YOUR ASSIGNMENT:
Every entry is to be returned exactly as it stands; the pictures are to be dropped.

+++ DATA EXTRACT

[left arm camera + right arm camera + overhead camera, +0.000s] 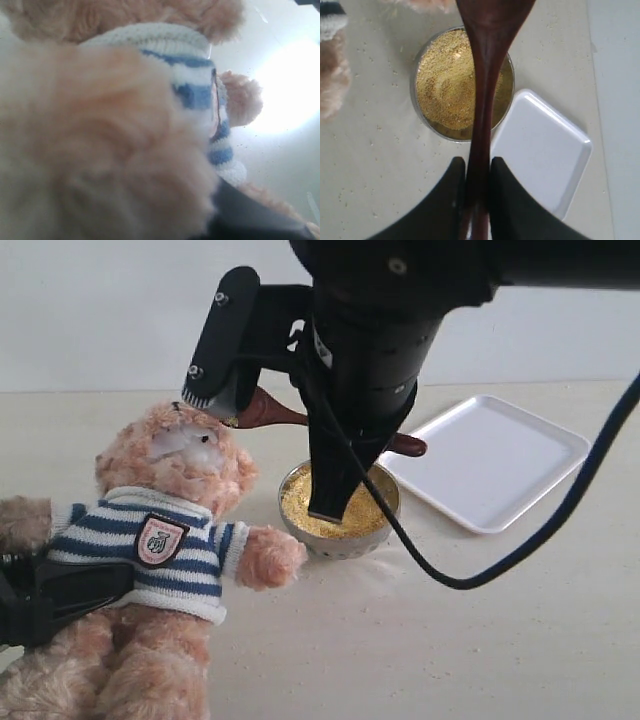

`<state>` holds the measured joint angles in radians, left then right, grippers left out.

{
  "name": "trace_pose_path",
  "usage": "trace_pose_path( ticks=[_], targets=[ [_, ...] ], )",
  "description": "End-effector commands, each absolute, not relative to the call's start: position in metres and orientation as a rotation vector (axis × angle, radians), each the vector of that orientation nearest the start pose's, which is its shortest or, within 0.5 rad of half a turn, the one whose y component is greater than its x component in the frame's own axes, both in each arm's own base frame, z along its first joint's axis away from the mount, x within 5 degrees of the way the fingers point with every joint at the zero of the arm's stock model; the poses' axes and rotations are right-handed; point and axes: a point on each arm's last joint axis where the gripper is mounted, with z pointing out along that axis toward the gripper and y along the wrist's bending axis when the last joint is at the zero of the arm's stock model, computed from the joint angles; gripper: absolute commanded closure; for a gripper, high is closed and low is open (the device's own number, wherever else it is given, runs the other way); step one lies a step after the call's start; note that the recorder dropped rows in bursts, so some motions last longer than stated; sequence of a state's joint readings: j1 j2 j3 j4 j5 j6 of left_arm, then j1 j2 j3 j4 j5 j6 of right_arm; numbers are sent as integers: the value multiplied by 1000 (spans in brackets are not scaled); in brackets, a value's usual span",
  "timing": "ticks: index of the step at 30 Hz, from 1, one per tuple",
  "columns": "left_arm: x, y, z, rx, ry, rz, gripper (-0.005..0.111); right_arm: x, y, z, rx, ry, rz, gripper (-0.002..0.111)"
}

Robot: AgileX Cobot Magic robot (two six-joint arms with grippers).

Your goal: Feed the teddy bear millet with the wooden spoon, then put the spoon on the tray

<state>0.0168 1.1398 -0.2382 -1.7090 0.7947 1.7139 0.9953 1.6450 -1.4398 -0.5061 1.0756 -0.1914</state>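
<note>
the wooden spoon (485,95), handle pinched in the right end effector (477,167), meets the face of the teddy bear (170,520) by the left edge of the desk (480,640), partly hidden behind the arm (370,350). left end effector (60,595) sits against fur; grip cannot be told.

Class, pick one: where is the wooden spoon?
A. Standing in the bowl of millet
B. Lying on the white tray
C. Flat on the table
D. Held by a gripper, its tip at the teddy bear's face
D: the right gripper clamps the spoon by its handle, and the tip is at the face of the teddy bear.
</note>
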Motion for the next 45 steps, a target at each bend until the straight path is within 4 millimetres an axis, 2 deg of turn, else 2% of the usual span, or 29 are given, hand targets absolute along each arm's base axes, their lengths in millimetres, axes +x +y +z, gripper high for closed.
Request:
trace_pose_path(
  ticks=[1, 10, 15, 22, 26, 30, 32, 35, 38, 43, 45],
  targets=[
    [157, -63, 190, 350, 2112, -908, 102, 215, 270, 328, -1634, 2032, -332, 108],
    [157, -63, 190, 350, 2112, -908, 102, 210, 270, 326, -1663, 2070, -293, 108],
    [157, -64, 191, 357, 2103, -926, 102, 200, 290, 321, -1730, 1957, -265, 108],
    [153, -68, 196, 392, 2059, -1013, 102, 214, 305, 293, -1785, 1900, -464, 108],
    [152, -70, 197, 405, 2042, -1043, 102, 222, 308, 286, -1810, 1821, -565, 108],
    [152, -70, 198, 406, 2041, -1046, 102, 226, 304, 288, -1800, 1776, -757, 108],
    [152, -70, 197, 405, 2045, -1033, 102, 218, 307, 293, -1795, 1718, -863, 108],
    [152, -70, 197, 405, 2045, -1033, 102, 203, 318, 295, -1816, 1636, -879, 108],
    [152, -70, 197, 405, 2045, -1033, 102, 200, 320, 300, -1776, 1590, -943, 108],
    [152, -70, 197, 405, 2045, -1033, 102, 198, 318, 297, -1729, 1689, -881, 108],
    [152, -70, 197, 413, 2049, -1032, 102, 195, 317, 305, -1661, 1732, -780, 108]
  ],
)
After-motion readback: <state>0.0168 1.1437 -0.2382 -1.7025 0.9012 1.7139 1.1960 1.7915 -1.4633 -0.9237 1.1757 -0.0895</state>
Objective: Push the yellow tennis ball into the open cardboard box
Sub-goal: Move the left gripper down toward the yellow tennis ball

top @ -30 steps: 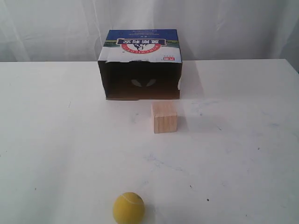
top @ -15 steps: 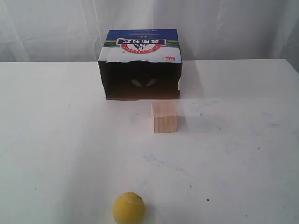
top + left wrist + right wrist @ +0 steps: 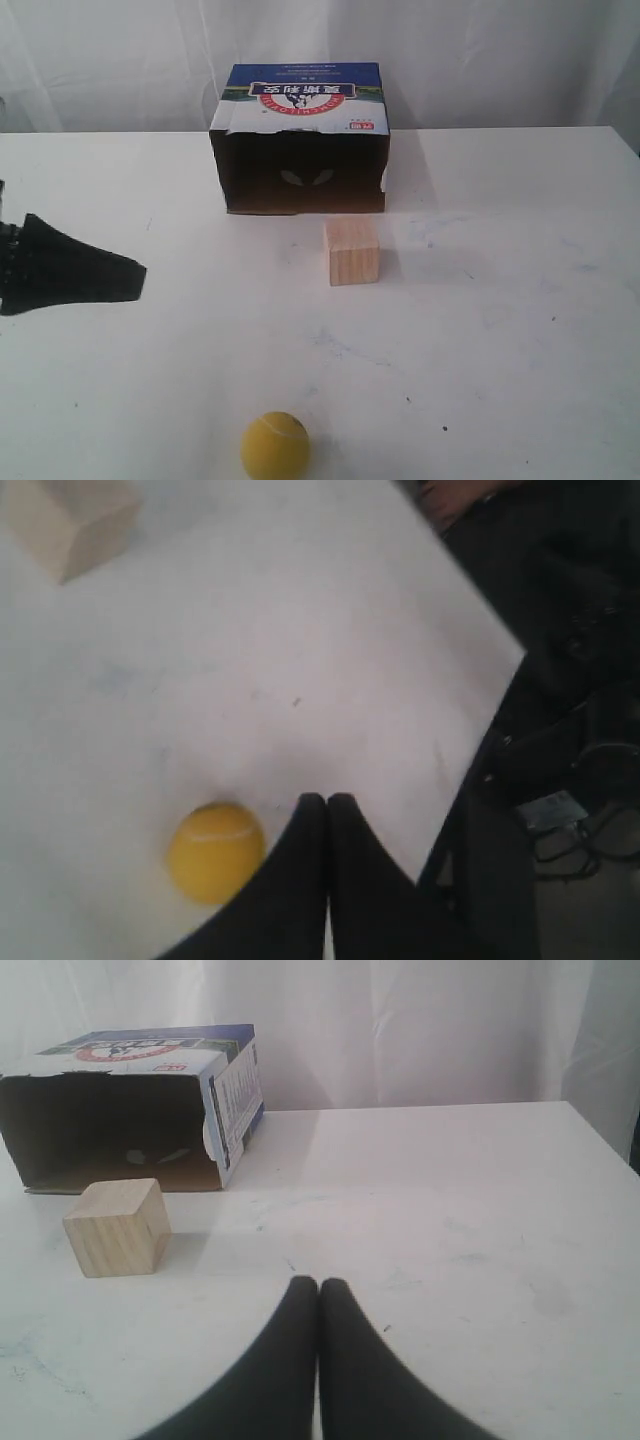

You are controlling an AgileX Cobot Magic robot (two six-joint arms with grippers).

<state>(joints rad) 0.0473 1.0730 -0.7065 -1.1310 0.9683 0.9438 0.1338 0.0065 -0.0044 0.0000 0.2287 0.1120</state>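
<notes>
The yellow tennis ball (image 3: 275,445) rests near the table's front edge and also shows in the left wrist view as the yellow tennis ball (image 3: 214,851). The open cardboard box (image 3: 300,140) stands at the back, blue printed top up, its dark hollow front facing the ball; the right wrist view shows the cardboard box (image 3: 130,1110) too. My left gripper (image 3: 140,277) comes in from the left edge, shut and empty, well left of the ball and farther back; its tips (image 3: 327,800) sit pressed together. My right gripper (image 3: 319,1283) is shut and empty, outside the exterior view.
A pale wooden cube (image 3: 352,251) stands just in front of the box's right half, between box and ball; it also appears as the wooden cube (image 3: 118,1227) and the cube (image 3: 70,520). The table's edge (image 3: 470,730) drops to dark clutter.
My left gripper has entered the exterior view from the left edge; before it was out of sight. Ball, cube and box have not moved.
</notes>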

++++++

SOLVED EXERCISE:
[left arm camera + right arm camera + overhead camera, +0.000s] 

`<state>` holds the measured joint angles in radians, left then right, grippers left out.

{
  "name": "trace_pose_path",
  "usage": "trace_pose_path( ticks=[_], targets=[ [_, ...] ], )",
  "description": "End-effector commands, each absolute, not relative to the call's start: position in metres and orientation as a rotation vector (axis × angle, radians), each the vector of that orientation nearest the start pose's, which is its shortest or, within 0.5 rad of half a turn, the one whose y component is greater than its x component in the frame's own axes, both in each arm's own base frame, z along its first joint's axis away from the mount, x within 5 degrees of the way the fingers point with every joint at the zero of the arm's stock model; the poses' axes and rotations are right-handed; point and axes: a point on each arm's last joint axis where the gripper is mounted, with z pointing out along that axis toward the gripper and y along the wrist's bending axis when the last joint is at the zero of the arm's stock model, computed from the joint angles; gripper: absolute commanded closure; for a gripper, high is closed and low is open (the device's own number, wherever else it is given, runs the other way); step one lies a step after the call's start; note that the recorder dropped rows in bursts, so some motions last longer than stated; sequence of a state's joint readings: j1 j2 j3 j4 j5 j6 of left_arm, then j1 j2 j3 j4 j5 j6 of right_arm; numbers are sent as integers: the value multiplied by 1000 (spans in brackets are not scaled); in brackets, a value's usual span",
  "timing": "ticks: index of the step at 30 Hz, from 1, one per tuple",
  "columns": "left_arm: x, y, z, rx, ry, rz, gripper (-0.005..0.111); right_arm: x, y, z, rx, ry, rz, gripper (-0.002..0.111)"
}

Robot: AgileX Cobot Magic robot (two six-joint arms with grippers).

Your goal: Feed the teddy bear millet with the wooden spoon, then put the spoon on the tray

<state>0.0168 1.1398 -0.2382 -1.7090 0.7947 1.7139 0.9953 1.6450 -1.4398 -0.5061 1.0756 -0.1914</state>
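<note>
the wooden spoon (485,95), handle pinched in the right end effector (477,167), meets the face of the teddy bear (170,520) by the left edge of the desk (480,640), partly hidden behind the arm (370,350). left end effector (60,595) sits against fur; grip cannot be told.

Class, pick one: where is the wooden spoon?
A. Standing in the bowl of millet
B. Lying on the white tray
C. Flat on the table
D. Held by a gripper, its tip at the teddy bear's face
D: the right gripper clamps the spoon by its handle, and the tip is at the face of the teddy bear.
</note>
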Motion for the next 45 steps, a target at each bend until the straight path is within 4 millimetres an axis, 2 deg of turn, else 2% of the usual span, or 29 are given, hand targets absolute along each arm's base axes, their lengths in millimetres, axes +x +y +z, gripper high for closed.
Request:
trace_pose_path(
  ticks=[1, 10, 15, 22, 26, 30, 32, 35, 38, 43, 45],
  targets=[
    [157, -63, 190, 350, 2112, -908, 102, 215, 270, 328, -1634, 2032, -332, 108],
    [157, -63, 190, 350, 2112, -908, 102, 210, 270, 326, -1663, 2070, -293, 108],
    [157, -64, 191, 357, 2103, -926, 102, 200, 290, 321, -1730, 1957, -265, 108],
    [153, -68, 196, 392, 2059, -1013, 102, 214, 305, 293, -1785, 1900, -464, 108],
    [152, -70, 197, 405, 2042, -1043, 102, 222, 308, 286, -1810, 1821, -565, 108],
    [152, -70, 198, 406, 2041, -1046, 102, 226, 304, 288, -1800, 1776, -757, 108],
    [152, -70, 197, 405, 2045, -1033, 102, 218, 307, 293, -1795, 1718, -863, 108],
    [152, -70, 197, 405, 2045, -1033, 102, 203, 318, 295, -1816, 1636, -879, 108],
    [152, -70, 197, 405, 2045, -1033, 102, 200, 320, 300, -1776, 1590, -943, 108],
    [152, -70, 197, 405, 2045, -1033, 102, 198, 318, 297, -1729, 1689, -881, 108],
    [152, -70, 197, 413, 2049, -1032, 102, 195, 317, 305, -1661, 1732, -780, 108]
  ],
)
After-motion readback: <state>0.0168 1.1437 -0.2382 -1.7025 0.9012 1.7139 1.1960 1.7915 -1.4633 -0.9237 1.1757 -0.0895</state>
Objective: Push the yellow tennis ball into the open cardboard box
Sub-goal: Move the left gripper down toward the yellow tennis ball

top @ -30 steps: 
top @ -15 steps: 
top + left wrist + right wrist @ +0 steps: 

You are controlling an AgileX Cobot Magic robot (two six-joint arms with grippers).

<state>(joints rad) 0.0473 1.0730 -0.7065 -1.1310 0.9683 0.9438 0.1338 0.0065 -0.0044 0.0000 0.2287 0.1120</state>
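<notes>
The yellow tennis ball (image 3: 275,445) rests near the table's front edge and also shows in the left wrist view as the yellow tennis ball (image 3: 214,851). The open cardboard box (image 3: 300,140) stands at the back, blue printed top up, its dark hollow front facing the ball; the right wrist view shows the cardboard box (image 3: 130,1110) too. My left gripper (image 3: 140,277) comes in from the left edge, shut and empty, well left of the ball and farther back; its tips (image 3: 327,800) sit pressed together. My right gripper (image 3: 319,1283) is shut and empty, outside the exterior view.
A pale wooden cube (image 3: 352,251) stands just in front of the box's right half, between box and ball; it also appears as the wooden cube (image 3: 118,1227) and the cube (image 3: 70,520). The table's edge (image 3: 470,730) drops to dark clutter.
My left gripper has entered the exterior view from the left edge; before it was out of sight. Ball, cube and box have not moved.
</notes>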

The exercise calls for nothing more than this answer.